» **What is being asked**
Wherever the line with "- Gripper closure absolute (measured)" sits in the listing below, transcribe from it up to and including the line with "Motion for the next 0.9", exactly, and leave the remaining lines out.

=== Section Start ===

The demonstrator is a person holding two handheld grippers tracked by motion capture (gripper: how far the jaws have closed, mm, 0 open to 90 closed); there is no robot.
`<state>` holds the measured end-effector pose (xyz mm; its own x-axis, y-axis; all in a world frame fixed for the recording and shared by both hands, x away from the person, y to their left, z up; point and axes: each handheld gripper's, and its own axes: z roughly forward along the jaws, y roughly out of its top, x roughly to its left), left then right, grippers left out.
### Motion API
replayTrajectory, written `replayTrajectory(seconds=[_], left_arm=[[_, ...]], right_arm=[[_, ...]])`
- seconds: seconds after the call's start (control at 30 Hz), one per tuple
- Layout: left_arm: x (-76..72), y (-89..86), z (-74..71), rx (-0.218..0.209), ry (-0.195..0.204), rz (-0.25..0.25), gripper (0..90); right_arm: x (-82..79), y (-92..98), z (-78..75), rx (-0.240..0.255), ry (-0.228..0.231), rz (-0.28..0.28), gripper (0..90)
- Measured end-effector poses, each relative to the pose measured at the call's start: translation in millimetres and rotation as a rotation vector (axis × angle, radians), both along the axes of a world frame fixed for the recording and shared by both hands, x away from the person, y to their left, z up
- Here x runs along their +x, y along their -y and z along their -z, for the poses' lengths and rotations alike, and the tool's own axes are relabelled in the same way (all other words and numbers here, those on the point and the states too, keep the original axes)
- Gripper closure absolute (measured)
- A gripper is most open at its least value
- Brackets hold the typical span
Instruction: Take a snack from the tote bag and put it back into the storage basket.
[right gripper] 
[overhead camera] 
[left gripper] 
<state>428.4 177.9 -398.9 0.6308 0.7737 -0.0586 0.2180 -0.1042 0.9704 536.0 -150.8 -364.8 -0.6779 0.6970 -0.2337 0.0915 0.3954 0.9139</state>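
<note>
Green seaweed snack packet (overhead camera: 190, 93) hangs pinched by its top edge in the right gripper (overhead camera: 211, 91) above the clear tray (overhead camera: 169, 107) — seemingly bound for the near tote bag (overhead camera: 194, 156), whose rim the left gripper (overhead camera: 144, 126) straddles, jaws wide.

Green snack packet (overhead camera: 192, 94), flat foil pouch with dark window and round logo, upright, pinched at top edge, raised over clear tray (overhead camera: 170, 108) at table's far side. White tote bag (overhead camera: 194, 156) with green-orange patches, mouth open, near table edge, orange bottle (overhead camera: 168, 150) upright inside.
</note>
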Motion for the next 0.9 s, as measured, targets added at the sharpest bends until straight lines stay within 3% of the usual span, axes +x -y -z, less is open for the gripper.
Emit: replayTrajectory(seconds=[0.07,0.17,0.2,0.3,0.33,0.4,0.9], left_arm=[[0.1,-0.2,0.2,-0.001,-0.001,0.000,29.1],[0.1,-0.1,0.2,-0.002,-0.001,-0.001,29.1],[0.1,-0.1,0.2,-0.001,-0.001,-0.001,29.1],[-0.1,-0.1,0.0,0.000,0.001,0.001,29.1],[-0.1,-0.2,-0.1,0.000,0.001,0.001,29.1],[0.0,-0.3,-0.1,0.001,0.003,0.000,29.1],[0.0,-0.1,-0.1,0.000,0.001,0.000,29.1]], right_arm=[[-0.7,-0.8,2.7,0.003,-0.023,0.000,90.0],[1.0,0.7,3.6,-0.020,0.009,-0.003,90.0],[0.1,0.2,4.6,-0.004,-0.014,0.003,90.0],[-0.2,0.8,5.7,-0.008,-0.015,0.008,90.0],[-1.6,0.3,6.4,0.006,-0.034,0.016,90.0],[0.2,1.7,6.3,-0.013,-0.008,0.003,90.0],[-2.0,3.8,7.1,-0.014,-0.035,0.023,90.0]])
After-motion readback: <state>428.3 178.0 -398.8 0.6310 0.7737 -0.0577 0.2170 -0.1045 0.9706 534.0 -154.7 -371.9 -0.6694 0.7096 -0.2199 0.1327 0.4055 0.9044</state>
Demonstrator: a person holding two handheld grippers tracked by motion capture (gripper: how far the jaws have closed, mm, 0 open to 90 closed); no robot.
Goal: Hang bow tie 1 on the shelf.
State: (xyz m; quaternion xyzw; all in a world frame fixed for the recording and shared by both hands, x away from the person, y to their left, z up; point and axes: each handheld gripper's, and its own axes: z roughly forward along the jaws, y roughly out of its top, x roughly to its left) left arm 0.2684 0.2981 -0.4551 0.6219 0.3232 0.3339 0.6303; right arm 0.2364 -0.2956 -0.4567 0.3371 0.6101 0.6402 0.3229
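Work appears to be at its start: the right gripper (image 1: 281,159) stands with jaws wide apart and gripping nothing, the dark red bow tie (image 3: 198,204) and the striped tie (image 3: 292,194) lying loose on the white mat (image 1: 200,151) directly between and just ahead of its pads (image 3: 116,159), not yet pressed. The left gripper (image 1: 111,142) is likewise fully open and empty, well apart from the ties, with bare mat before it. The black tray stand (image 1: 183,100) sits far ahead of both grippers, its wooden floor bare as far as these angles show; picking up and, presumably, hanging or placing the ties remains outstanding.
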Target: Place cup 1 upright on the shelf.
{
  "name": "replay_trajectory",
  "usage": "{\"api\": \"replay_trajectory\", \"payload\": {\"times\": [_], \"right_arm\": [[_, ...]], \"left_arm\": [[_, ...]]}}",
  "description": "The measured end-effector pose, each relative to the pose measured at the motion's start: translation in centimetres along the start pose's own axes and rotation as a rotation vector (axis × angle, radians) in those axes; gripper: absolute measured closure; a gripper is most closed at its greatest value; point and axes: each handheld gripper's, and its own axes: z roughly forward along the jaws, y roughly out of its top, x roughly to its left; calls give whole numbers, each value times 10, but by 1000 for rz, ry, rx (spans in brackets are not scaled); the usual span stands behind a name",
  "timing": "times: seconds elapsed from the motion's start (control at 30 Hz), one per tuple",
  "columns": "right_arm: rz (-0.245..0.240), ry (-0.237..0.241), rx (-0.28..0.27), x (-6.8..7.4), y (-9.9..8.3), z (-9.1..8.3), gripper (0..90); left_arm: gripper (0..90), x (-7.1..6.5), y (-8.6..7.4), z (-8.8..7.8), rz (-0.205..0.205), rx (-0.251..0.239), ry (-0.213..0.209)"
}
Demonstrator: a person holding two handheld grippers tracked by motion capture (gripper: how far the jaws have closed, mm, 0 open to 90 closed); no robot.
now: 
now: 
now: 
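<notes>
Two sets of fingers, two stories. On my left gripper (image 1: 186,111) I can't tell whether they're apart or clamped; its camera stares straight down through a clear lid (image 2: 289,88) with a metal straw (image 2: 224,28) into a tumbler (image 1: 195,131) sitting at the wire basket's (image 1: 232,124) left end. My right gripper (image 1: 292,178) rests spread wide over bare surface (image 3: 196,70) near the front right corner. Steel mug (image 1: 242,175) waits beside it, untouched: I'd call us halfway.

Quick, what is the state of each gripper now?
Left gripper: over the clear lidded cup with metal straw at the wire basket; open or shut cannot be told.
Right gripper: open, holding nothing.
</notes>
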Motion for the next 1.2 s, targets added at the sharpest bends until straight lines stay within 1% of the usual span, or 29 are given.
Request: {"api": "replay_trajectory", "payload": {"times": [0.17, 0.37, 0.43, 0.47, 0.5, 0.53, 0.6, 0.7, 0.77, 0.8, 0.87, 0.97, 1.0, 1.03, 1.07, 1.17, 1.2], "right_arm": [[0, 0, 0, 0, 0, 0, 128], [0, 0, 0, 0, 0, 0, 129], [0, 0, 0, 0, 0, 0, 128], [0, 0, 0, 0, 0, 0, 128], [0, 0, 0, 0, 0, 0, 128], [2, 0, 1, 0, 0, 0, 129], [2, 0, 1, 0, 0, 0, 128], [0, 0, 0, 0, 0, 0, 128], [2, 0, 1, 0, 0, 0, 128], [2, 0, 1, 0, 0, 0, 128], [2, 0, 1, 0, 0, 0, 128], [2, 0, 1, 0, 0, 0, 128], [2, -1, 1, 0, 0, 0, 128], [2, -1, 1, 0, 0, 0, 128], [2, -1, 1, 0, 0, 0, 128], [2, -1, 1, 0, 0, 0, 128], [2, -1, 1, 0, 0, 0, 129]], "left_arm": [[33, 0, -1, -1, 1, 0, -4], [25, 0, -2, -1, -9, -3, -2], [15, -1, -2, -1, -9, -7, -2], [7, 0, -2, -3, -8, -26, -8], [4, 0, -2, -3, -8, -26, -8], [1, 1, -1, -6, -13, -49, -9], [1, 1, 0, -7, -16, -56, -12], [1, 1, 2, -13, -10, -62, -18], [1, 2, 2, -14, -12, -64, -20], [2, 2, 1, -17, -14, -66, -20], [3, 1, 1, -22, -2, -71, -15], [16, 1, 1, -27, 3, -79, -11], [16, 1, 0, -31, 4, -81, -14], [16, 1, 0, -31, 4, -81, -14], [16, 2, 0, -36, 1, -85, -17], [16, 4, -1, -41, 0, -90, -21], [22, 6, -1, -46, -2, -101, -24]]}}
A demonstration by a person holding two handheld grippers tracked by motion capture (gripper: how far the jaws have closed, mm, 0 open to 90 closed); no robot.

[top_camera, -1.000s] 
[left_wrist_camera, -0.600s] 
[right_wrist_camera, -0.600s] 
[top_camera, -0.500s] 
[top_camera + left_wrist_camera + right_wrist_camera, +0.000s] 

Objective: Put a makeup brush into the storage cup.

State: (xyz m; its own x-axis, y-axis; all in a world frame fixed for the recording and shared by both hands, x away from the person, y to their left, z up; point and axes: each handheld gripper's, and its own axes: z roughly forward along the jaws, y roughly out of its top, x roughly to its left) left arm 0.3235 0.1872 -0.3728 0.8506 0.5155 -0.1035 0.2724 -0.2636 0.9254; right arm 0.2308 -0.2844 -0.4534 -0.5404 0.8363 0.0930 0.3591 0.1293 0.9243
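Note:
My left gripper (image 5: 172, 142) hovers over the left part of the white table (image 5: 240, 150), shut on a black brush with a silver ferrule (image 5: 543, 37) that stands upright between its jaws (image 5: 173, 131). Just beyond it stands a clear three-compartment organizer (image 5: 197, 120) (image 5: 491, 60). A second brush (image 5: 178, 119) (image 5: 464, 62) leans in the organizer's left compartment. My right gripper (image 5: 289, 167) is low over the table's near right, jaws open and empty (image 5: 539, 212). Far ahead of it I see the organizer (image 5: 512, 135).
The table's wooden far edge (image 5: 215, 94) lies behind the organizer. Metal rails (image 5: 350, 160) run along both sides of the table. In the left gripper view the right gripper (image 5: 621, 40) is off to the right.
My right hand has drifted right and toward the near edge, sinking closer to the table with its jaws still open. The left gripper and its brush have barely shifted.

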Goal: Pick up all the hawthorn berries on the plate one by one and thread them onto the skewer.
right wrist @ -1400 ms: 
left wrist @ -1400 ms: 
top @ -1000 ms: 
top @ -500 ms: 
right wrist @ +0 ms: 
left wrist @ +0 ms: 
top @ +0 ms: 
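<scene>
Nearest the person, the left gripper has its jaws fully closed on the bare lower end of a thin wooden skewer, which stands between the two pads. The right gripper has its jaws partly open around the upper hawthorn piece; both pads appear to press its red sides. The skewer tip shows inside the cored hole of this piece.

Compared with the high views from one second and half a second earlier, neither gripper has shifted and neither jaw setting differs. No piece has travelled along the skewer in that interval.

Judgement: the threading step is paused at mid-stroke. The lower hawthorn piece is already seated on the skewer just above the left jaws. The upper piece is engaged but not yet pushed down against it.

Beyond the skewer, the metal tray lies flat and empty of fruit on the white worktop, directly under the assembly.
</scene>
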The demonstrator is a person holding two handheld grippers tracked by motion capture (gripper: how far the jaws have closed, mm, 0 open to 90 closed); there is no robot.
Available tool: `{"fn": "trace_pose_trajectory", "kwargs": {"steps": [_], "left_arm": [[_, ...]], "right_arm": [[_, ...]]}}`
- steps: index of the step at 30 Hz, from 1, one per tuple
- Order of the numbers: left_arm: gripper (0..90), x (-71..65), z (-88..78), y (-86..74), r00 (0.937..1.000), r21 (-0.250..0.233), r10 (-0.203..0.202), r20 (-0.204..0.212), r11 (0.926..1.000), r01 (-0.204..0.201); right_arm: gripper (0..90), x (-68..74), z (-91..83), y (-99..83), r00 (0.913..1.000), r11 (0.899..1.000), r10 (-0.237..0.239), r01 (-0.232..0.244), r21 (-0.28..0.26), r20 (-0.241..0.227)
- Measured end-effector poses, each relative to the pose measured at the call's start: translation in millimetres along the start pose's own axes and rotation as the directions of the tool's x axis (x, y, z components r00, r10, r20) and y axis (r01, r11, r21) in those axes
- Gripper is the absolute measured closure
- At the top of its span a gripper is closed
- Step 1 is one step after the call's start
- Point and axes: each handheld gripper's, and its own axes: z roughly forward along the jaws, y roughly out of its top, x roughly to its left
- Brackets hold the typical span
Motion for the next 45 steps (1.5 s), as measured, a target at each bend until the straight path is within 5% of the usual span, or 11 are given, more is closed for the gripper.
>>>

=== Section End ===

» **Solution to this exercise**
- Gripper closure absolute (measured)
- A gripper is most open at its least value
- Brackets hold the typical span
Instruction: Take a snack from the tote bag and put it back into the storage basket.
[right gripper] 
[overhead camera] 
[left gripper] 
<state>428.4 177.9 -398.9 0.6308 0.7737 -0.0586 0.2180 -0.1042 0.9704 536.0 -150.8 -364.8 -0.6779 0.6970 -0.2337 0.0915 0.3954 0.9139</state>
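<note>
Green seaweed snack packet (overhead camera: 190, 93) hangs pinched by its top edge in the right gripper (overhead camera: 211, 91) above the clear tray (overhead camera: 169, 107) — seemingly bound for the near tote bag (overhead camera: 194, 156), whose rim the left gripper (overhead camera: 144, 126) straddles, jaws wide.

Green snack packet (overhead camera: 192, 94), flat foil pouch with dark window and round logo, upright, pinched at top edge, raised over clear tray (overhead camera: 170, 108) at table's far side. White tote bag (overhead camera: 194, 156) with green-orange patches, mouth open, near table edge, orange bottle (overhead camera: 168, 150) upright inside.
</note>
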Motion for the next 0.9 s, as measured, targets added at the sharpest bends until straight lines stay within 3% of the usual span, axes +x -y -z, less is open for the gripper.

This output is now complete.